Wednesday, January 12, 2011

The electronic vote in the United States


There are over 3,140 electoral mechanisms in the United States, which are used according to the decisions made by the local authorities of each state. The country has timidly started to shift between the old fashioned electoral systems, to new modern, efficient, secure and reliable electoral technology systems.


These technologies are starting to replace in many states obsolete voting systems, such as old punch card systems that were used for decades, which have been heavily questioned and criticized because of their errors in identity and counting. Some states even used old systems that employed mechanical levers machines to choose between the different options in an election.

VerifiedVoting.org has made an inventory that portrays the multiple variants of at least three automated procedures for voting used in the United States:
The mixed system:
According to the VVO inventory, this system is used by 66.74% of the 181 million voters in the country. It uses traditional paper ballots that must be marked by each voter, but are counted by a technological device.
There are two ways for completing this process. In the first case, the voter must put the ballot in a scanner that tabulates the votes in the electoral center (used by the 37.38% of the voters). And in the second case, the ballot is introduced in an urn that is then taken to a counting center where a device identifies the markings of the voters in the ballots, and the vote is then registered or invalidated if the voter marked more than one voting option.

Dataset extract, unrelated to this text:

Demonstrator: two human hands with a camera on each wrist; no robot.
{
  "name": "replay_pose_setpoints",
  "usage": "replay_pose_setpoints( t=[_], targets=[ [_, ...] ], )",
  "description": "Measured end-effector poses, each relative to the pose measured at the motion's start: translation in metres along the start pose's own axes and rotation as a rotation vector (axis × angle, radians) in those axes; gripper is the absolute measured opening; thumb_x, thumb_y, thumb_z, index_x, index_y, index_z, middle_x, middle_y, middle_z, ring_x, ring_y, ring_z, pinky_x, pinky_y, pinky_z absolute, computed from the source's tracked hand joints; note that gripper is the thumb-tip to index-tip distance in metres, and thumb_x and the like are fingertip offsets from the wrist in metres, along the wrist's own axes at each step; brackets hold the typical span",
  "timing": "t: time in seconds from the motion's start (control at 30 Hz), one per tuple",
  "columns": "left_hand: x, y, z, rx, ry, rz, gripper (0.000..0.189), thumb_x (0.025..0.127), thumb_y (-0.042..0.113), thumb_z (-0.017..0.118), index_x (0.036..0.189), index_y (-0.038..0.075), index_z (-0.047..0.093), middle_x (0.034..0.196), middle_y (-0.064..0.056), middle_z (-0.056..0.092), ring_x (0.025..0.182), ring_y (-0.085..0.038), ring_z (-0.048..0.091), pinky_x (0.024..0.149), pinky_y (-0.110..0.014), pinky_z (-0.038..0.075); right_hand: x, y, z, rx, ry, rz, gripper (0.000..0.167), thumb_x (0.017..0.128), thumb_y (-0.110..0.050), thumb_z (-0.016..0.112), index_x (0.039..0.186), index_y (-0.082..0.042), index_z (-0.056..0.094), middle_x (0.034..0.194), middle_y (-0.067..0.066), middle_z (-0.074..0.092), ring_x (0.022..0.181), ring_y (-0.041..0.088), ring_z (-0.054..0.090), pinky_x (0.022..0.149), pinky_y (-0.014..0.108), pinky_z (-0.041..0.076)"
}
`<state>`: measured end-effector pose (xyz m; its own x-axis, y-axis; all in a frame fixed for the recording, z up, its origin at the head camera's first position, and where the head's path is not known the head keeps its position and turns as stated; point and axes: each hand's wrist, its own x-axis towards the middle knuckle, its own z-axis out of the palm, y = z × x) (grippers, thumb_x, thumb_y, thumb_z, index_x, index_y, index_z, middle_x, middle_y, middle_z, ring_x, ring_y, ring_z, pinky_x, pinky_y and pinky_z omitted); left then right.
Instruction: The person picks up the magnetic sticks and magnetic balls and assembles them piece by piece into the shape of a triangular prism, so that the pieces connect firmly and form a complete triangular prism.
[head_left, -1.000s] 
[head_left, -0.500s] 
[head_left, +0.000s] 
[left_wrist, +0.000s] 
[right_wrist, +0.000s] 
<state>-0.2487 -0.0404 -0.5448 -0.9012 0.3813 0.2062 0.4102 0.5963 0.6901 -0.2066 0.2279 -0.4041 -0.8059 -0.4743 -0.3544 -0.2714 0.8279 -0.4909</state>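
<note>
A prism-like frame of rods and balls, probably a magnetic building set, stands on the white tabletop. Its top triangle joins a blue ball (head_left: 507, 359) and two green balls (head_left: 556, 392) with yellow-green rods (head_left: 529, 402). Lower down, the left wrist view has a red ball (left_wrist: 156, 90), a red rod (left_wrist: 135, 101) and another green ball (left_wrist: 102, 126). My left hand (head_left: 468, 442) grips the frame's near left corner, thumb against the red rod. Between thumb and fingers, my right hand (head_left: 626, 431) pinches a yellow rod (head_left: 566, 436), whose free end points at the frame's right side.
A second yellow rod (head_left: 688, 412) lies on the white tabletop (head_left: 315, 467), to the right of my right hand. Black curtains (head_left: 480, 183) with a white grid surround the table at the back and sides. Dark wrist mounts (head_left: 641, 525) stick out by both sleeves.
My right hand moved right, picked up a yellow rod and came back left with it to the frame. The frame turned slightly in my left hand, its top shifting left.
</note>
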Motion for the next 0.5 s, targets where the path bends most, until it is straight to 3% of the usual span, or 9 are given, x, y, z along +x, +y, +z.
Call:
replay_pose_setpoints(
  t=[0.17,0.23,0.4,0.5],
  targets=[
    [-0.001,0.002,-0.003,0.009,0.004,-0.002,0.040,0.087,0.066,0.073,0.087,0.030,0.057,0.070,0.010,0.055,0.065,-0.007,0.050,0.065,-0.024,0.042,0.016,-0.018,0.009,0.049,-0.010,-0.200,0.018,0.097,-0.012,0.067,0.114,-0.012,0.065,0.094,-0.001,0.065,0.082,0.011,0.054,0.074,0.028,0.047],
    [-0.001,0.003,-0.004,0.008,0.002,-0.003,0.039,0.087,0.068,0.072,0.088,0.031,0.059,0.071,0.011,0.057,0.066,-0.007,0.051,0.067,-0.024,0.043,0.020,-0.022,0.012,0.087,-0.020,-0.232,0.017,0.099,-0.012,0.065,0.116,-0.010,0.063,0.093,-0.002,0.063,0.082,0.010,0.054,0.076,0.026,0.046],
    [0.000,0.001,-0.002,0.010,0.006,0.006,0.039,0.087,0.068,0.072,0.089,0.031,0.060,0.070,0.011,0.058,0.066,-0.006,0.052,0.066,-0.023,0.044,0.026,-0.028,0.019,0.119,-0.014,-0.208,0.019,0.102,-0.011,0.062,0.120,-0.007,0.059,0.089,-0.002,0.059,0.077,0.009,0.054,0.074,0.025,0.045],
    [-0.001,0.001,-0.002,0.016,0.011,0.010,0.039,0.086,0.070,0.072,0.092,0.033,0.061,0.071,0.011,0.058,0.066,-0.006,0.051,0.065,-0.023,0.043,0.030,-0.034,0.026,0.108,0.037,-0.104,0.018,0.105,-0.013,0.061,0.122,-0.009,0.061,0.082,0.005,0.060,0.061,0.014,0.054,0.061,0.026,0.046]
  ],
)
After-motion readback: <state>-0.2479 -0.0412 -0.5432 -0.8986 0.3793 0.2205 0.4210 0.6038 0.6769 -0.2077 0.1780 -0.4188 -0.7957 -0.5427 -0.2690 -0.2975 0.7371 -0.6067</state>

Direct-recording electronic voting machines (DRE)

This method is used by 33.22% of the voters and consists of touch screen machines in which voters directly mark their votes. There are three variants of this system:
  • Machines that print in paper the proof of vote (it is only used by 8.13% of the voters)
  • Machines that do not provide the printed proof of vote (used by 24.90% of the voters)
  • Machines that print the proof of vote, but its use is established by the authorities (used only by 0.19% of the voters)



Punch Cards

This system is almost obsolete, but it is still used in few places. It is used only by 0.04% of the voters in the United States.

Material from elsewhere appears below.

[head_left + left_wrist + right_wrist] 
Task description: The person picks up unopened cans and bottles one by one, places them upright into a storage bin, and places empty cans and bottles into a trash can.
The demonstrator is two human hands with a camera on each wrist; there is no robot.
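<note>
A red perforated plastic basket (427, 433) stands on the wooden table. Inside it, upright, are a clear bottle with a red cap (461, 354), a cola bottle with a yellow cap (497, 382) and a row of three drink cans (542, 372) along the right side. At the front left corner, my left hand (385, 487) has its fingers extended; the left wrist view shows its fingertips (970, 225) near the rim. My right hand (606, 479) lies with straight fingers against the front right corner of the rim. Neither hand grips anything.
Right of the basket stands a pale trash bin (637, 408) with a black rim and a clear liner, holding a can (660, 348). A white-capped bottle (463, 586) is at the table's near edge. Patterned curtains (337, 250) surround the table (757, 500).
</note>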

During the 2010 elections, 25 states participated in the Electronic Voting System project: Alabama, Arizona, Colorado, Delaware, Georgia, Idaho, Illinois, Indiana, Kentucky, Maine, Maryland, Minnesota, Mississippi, Missouri, Montana, Nebraska, New Mexico, Nevada, New York, Pennsylvania, Rhode Island, Texas, Utah, Washington, and West Virginia. All these states witnessed the use of new electoral systems, such as touch screens with no printed proof of the vote, ballots, and optical scanners.

Alabama is a good example that shows how electronic voting companies work together offering technology that supplies the needs of each state to facilitate the voting process of a complicated voting system such as the American system.

Various companies supported the electoral process of Alabama: Election Systems & Software (ES&S), Dominion Voting (previously Sequoia Voting Systems) and Premier Election Solutions (Diebold):

  • ES&S furnished two machines to the state of Alabama: AutoMARK and model 100.
  • Dominion Voting offered two machines: the AVC Edge II Plus and the Optech Insight
  • Premier Election Solutions created two technological solutions for Alabama: AccuVote-TSX and AccuVote-OS.



The United States represents a very promising electoral technology market, which is expanding in each state. Very soon, the country will witness many changes and advances regarding the systems that have been implemented in other nations, to strengthen the electronic vote as the most efficient, transparent and secure method to conduct electoral processes.